Unified field for describing affected functions #127

oliverchang · 2023-03-28T04:52:45Z

Go, GitHub, and Rust all define their own way of specifying affected functions:

We should define a unified field for expressing these in a way that works for all languages and their nuances.

oliverchang · 2023-03-28T04:53:02Z

@darakian FYI! filing this issue as promised for starting discussion.

darakian · 2023-03-29T19:30:25Z

Many thanks for starting the thread! If we want this to be a single unified field then I think a first step would be to define that field as typed with possible type values of whatever language is supported.
Two reasons for that in my mind

Each language is going to have different rules ex. function overloading
Packages in the different ecosystems can contain more than one language ex. Tensorflow on pypi and commonmarker on rubygems

A second point to make is that ideally we should aim to capture more than functions. I can dig up an example if you like but I've come across a number of redos vulns which affect some variable which exists outside a function body and the fix tends to be altering that variable. That said, if you'd like to keep this issue scoped to functions only then I'm happy to do so 😄

darakian · 2023-07-27T20:52:00Z

To pop this back onto the stack would it make sense to start with a minimal, functional format where we root the affected functions/constants/code points at the entry to the package.
eg. a package foo with a function bar would be mapped as
foo.bar or foo::bar
I think this works for go as well, but please correct me if not.

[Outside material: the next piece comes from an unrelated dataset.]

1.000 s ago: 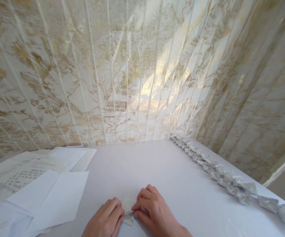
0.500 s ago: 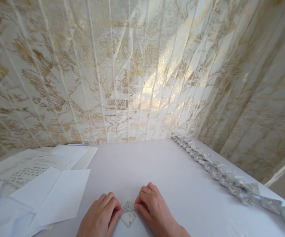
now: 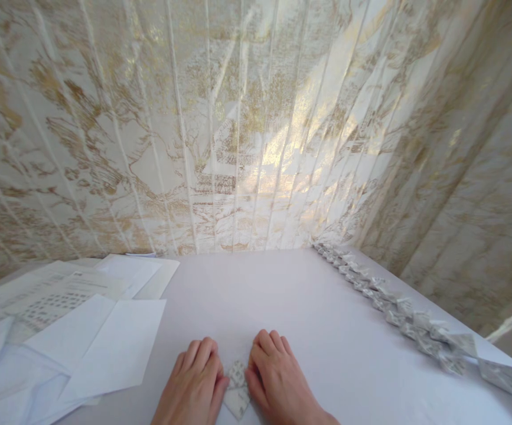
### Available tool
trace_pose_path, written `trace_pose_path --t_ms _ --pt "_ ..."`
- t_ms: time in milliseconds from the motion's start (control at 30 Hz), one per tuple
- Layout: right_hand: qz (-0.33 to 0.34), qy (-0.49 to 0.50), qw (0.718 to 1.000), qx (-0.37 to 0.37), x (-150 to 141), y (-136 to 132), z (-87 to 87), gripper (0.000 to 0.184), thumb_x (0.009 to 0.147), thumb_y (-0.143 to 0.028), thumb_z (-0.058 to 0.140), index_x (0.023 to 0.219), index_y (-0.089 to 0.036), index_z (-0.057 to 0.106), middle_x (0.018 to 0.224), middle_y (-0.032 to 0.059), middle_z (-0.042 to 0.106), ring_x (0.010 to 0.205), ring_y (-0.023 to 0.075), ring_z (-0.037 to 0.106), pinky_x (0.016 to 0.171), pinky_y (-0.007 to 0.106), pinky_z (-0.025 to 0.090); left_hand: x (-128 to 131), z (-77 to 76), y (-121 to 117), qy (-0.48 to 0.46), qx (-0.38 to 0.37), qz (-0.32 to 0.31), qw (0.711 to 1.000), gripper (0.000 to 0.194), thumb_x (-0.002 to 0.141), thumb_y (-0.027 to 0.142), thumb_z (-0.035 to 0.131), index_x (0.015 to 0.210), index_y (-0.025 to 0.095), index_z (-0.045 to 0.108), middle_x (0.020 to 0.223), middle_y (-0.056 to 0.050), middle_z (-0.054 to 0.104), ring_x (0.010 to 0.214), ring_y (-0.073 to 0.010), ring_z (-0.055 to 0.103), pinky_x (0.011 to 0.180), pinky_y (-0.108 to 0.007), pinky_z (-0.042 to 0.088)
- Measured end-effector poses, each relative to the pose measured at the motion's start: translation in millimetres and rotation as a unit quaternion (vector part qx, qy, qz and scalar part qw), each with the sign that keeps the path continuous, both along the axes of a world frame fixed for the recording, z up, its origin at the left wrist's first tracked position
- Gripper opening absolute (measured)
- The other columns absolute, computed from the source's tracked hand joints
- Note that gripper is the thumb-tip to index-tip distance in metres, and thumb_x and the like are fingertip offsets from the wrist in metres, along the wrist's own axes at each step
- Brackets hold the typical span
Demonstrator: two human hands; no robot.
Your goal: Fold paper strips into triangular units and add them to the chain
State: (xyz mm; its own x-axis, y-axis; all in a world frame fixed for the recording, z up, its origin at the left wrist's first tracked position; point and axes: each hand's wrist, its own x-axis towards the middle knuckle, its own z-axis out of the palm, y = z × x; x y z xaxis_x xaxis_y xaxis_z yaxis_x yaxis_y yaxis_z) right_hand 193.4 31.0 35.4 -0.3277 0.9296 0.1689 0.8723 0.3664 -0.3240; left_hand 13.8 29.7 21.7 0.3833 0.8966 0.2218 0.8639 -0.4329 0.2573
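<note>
A small piece of printed paper (image 3: 238, 396), folded into a diamond shape, lies on the white tabletop at the near edge of the view. My left hand (image 3: 196, 381) is curled at its left corner, thumb and fingers closed on that side. On the opposite corner, my right hand (image 3: 277, 378) pinches the paper in the same way, fingers bent under. A crease runs across the diamond between the two thumbs. The fingertips are partly hidden behind the hands.
Loose white sheets and printed pages (image 3: 118, 342) overlap on the left of the table. Along the right edge runs a long row of folded grey paper pieces (image 3: 424, 333). A gold-patterned curtain (image 3: 238, 147) hangs behind the table and on the right side.
Both hands stay at the paper's sides; the left one has shifted slightly right, closer to the right hand. The whole view has moved a little.
</note>
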Motion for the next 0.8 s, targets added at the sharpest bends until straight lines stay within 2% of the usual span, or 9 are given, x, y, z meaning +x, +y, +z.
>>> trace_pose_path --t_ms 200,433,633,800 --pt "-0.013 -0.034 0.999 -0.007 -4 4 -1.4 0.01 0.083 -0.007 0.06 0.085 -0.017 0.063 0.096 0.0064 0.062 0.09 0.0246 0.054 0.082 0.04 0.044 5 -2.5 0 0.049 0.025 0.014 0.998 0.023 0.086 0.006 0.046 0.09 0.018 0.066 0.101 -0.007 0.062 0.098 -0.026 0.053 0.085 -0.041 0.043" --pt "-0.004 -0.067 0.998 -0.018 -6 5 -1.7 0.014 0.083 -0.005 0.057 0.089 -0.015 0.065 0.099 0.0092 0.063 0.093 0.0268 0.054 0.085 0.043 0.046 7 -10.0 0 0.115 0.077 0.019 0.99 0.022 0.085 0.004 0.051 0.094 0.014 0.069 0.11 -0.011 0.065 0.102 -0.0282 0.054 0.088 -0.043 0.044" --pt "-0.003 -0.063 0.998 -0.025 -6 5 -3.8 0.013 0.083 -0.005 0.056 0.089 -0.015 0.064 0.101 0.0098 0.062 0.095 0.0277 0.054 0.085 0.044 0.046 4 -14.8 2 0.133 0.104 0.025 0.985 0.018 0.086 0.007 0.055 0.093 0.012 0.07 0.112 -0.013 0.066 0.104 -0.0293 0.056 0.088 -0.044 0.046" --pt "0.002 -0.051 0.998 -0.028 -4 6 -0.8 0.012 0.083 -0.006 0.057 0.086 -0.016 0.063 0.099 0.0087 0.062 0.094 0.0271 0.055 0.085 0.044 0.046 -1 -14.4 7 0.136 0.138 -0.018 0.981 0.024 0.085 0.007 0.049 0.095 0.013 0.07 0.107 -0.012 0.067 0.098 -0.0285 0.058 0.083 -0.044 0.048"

The separator syntax is something I'm unsure if we can normalize or not, but perhaps for v1 we accept whatever the "norm" is for the ecosystem is.
For language I think we can either define a default language per ecosystem or create a small list which covers the default for each. I have a slight preference for the latter since we will eventually need to type the languages anyway.

so, the proposal for a functions v1 would introduce values that look like
python foo.bar.biz.baz
rust blah::fu::fun:faz
where the language type would define the path separator.
This doesn't account for language versions, but I don't know of any examples of a language version change causing a change in code paths so I think we're good on that front.

Known gaps

Does not account for anonymous functions
Does not account for function over loading

Thoughts?

oliverchang · 2023-08-10T06:23:40Z

Sorry for the delay on the response! Wanted to give a proper one.

I think for some ecosystems, e.g. Go, there are additional considerations.

e.g. with Go, the function/symbol needs to be qualified with the package within the module (https://go.dev/security/vuln/database), and there's additional qualifiers like goos, goarch.

I think we should use whatever is canonical for the ecosystem, rather than try to normalize separators and introduce potential confusion. The question here though, is how we can generalize this in a way that works for all, while giving enough flexibility to express additional ecosystem_specific details.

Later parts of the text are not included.